[Data for processing — start]

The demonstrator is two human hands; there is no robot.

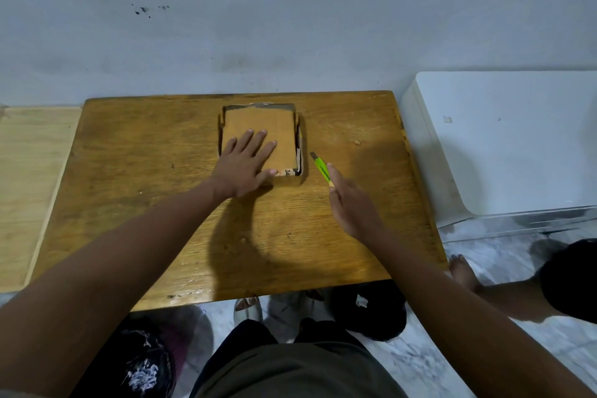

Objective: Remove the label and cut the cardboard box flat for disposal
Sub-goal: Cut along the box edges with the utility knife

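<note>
Left hand (245, 165) flat on box (277, 126); right hand (352, 203) grips cutter (321, 170)

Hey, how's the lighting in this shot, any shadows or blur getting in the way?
Head view: dim, even light; a dark shadow falls on the table below the left hand; the cardboard box and green knife stay readable; wide-angle bending at edges.

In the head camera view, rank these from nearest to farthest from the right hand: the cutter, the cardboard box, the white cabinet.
From the right hand:
1. Cutter, held in it.
2. Cardboard box, just left, under the left hand.
3. White cabinet, off the table's right side.
</note>
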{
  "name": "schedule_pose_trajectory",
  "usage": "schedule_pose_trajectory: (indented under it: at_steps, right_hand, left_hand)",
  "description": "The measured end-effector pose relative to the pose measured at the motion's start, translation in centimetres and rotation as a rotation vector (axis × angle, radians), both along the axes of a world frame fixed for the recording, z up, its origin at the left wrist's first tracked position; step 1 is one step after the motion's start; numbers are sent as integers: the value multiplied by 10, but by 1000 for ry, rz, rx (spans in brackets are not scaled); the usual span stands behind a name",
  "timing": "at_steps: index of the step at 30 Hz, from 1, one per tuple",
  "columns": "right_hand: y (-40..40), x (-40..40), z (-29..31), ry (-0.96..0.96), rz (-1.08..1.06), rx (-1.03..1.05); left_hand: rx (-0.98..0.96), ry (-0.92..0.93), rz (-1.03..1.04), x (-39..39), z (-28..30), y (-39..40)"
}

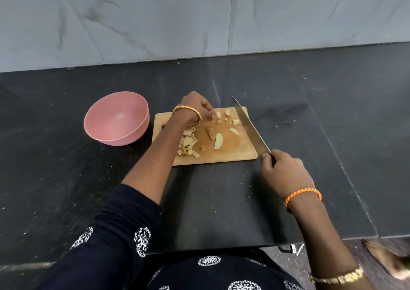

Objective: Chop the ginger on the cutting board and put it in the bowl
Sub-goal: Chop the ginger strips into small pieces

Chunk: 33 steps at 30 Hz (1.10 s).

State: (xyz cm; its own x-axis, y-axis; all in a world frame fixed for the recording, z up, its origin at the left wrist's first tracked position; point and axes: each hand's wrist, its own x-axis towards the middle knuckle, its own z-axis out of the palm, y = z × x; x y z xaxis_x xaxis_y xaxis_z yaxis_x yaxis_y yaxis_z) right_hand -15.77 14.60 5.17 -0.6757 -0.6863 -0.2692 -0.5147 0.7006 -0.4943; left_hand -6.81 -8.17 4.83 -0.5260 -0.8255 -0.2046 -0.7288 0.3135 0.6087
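Note:
A wooden cutting board [230,152] lies on the black counter. Chopped ginger pieces [187,144] sit in a heap at its near left, more small bits [228,116] lie at the far side, and longer ginger slices [218,141] rest in the middle. My left hand [196,105] hovers over the board's far left corner, its fingertips curled down at a small ginger bit. My right hand [282,169] grips the handle of a long knife [250,125], whose blade lies along the board's right edge, tip pointing away. A pink bowl [115,123] stands left of the board and looks empty.
The black stone counter [332,134] runs to a grey marbled wall at the back. Its near edge is close to my body. A bare foot [390,261] shows on the floor at the lower right.

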Motion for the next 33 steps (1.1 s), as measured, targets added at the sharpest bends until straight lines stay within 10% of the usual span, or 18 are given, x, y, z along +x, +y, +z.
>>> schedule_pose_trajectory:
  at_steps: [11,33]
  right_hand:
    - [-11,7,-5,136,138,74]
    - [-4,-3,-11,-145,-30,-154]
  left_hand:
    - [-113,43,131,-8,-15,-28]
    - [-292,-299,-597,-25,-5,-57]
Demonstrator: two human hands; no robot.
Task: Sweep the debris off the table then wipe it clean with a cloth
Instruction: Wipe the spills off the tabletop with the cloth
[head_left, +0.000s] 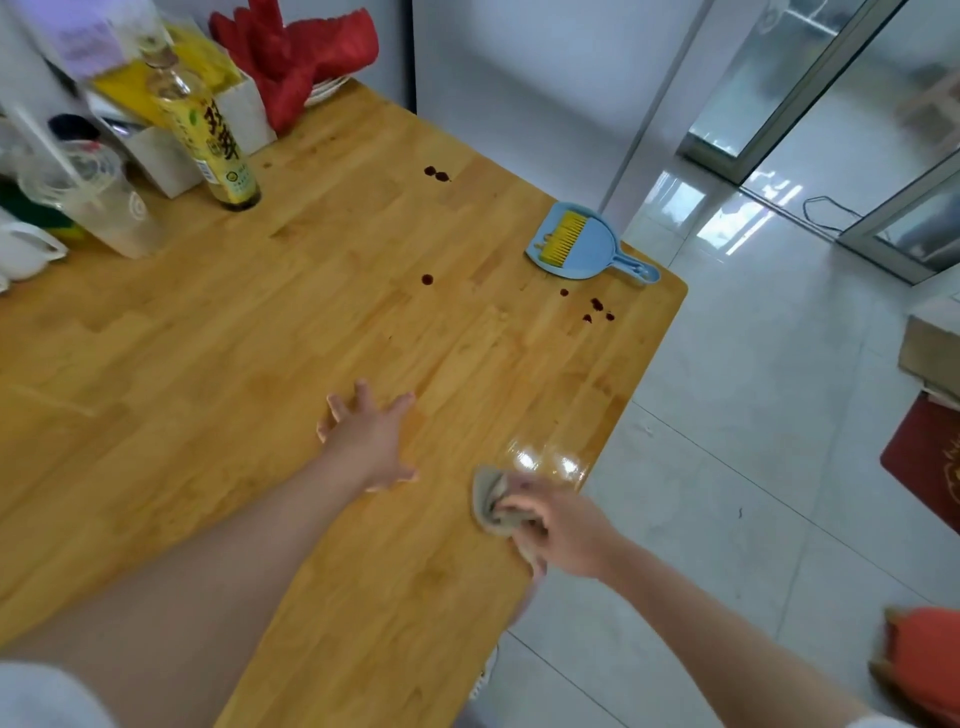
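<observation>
The wooden table (260, 364) carries dark red spots: two at the back (436, 173), one in the middle (427, 279), and several near the right edge (596, 307). My right hand (558, 530) grips a crumpled grey cloth (493, 506) at the table's right edge, beside a wet shiny patch (545, 460). My left hand (371, 441) rests flat on the wood with fingers spread, left of the cloth. A blue dustpan (587, 247) with a yellow brush (563, 236) lying in it sits near the far right corner.
At the back left stand an oil bottle (208, 135), a plastic cup (98, 197), white boxes (166, 156), a white jug (26, 249) and red gloves (296, 52). Tiled floor (753, 415) lies to the right, with a red mat (930, 457).
</observation>
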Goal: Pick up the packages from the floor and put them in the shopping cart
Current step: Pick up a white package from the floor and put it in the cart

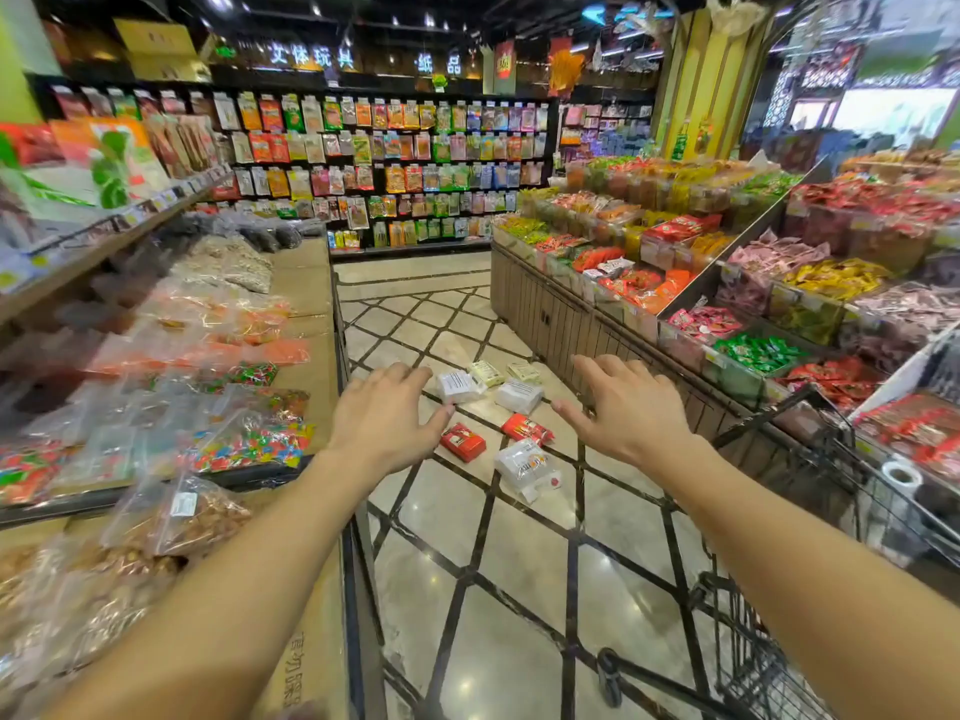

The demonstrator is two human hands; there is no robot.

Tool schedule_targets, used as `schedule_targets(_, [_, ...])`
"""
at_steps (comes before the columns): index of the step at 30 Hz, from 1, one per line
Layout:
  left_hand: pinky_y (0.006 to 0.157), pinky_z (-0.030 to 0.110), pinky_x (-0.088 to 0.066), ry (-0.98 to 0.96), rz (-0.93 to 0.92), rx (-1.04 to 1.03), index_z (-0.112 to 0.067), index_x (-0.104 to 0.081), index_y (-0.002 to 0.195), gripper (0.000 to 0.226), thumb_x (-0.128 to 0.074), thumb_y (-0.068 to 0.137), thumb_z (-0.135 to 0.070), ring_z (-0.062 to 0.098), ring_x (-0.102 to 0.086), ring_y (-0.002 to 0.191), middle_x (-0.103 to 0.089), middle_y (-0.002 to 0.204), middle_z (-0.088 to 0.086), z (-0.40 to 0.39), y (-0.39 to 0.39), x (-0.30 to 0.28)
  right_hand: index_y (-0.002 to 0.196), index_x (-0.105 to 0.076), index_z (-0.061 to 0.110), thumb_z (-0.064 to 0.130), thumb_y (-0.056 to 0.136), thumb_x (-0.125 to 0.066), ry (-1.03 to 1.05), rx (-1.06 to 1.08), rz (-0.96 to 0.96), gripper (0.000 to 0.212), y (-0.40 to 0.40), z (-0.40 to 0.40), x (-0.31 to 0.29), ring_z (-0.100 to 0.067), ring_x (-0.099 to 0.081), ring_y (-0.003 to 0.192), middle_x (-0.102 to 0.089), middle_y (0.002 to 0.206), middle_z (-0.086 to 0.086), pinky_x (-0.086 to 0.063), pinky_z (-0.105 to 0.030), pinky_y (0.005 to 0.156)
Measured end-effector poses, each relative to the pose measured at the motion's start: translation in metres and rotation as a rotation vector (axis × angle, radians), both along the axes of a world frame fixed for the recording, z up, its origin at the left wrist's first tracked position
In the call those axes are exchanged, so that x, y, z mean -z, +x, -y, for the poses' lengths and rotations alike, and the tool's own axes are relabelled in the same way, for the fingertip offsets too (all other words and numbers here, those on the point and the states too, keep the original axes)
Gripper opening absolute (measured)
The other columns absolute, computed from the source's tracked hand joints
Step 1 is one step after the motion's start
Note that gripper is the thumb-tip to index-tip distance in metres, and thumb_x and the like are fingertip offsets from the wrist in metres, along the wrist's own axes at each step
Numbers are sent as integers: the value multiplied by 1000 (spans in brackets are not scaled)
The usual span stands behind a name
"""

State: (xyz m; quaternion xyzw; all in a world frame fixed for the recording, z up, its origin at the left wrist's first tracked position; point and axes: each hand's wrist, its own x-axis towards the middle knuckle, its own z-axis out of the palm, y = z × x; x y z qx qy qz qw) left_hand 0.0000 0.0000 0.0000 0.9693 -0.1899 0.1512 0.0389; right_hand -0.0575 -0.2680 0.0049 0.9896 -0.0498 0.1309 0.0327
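Note:
Several small packages lie scattered on the tiled floor ahead of me: a white pack (pixel 458 387), another white pack (pixel 519 395), two pale green packs (pixel 487 373) (pixel 523 372), a red pack (pixel 463 442), a second red pack (pixel 527 429) and a clear bag (pixel 524 466). My left hand (pixel 387 418) is stretched out above them, fingers apart, holding nothing. My right hand (pixel 626 410) reaches forward the same way, empty. The black wire shopping cart (pixel 810 491) stands at the right, beside my right arm.
A low display of bagged nuts and sweets (pixel 208 387) lines the left of the aisle. Tiered bins of wrapped snacks (pixel 727 283) line the right, behind the cart. A wall of hanging packets (pixel 389 168) closes the far end. A roll of bags (pixel 902 475) sits near the cart.

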Motion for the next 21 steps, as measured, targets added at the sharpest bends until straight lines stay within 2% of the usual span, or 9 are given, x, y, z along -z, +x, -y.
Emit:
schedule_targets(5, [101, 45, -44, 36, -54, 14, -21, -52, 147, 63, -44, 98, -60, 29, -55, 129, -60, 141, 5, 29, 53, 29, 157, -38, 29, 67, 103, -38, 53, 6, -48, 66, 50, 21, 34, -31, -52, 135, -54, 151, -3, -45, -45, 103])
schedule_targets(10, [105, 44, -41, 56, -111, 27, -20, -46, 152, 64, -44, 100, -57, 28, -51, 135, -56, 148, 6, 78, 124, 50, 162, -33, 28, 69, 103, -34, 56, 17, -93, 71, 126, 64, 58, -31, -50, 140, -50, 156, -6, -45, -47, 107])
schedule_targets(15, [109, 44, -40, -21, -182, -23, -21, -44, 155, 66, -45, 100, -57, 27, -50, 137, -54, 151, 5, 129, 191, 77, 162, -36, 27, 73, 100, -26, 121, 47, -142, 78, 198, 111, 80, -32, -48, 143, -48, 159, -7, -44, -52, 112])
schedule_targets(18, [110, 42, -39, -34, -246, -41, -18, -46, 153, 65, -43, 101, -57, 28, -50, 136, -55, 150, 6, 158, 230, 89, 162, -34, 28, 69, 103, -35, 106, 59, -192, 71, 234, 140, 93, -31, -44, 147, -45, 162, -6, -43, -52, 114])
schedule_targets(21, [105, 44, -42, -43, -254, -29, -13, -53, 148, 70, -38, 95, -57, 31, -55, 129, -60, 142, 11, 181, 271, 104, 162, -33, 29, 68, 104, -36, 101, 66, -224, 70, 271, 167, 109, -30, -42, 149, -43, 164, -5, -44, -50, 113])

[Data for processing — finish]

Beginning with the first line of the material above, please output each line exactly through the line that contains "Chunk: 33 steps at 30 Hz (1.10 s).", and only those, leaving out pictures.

• _Expected answer_
The demonstrator is two human hands; there is no robot.


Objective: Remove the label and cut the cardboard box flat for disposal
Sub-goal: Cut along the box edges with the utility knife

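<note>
Left hand (245, 165) flat on box (277, 126); right hand (352, 203) grips cutter (321, 170)

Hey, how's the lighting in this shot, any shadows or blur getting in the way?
Head view: dim, even light; a dark shadow falls on the table below the left hand; the cardboard box and green knife stay readable; wide-angle bending at edges.

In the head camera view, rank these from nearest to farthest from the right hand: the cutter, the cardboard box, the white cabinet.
From the right hand:
1. Cutter, held in it.
2. Cardboard box, just left, under the left hand.
3. White cabinet, off the table's right side.
</note>
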{
  "name": "schedule_pose_trajectory",
  "usage": "schedule_pose_trajectory: (indented under it: at_steps, right_hand, left_hand)",
  "description": "The measured end-effector pose relative to the pose measured at the motion's start, translation in centimetres and rotation as a rotation vector (axis × angle, radians), both along the axes of a world frame fixed for the recording, z up, its origin at the left wrist's first tracked position; step 1 is one step after the motion's start; numbers are sent as integers: the value multiplied by 10, but by 1000 for ry, rz, rx (spans in brackets are not scaled); the usual span stands behind a name",
  "timing": "at_steps: index of the step at 30 Hz, from 1, one per tuple",
  "columns": "right_hand: y (-40..40), x (-40..40), z (-29..31), ry (-0.96..0.96), rz (-1.08..1.06), rx (-1.03..1.05); left_hand: rx (-0.98..0.96), ry (-0.92..0.93), rz (-1.03..1.04), x (-39..39), z (-28..30), y (-39..40)"
}


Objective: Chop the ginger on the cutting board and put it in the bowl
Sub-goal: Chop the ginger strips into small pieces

Chunk: 33 steps at 30 Hz (1.10 s).

Besides the given answer, there is nothing more to add.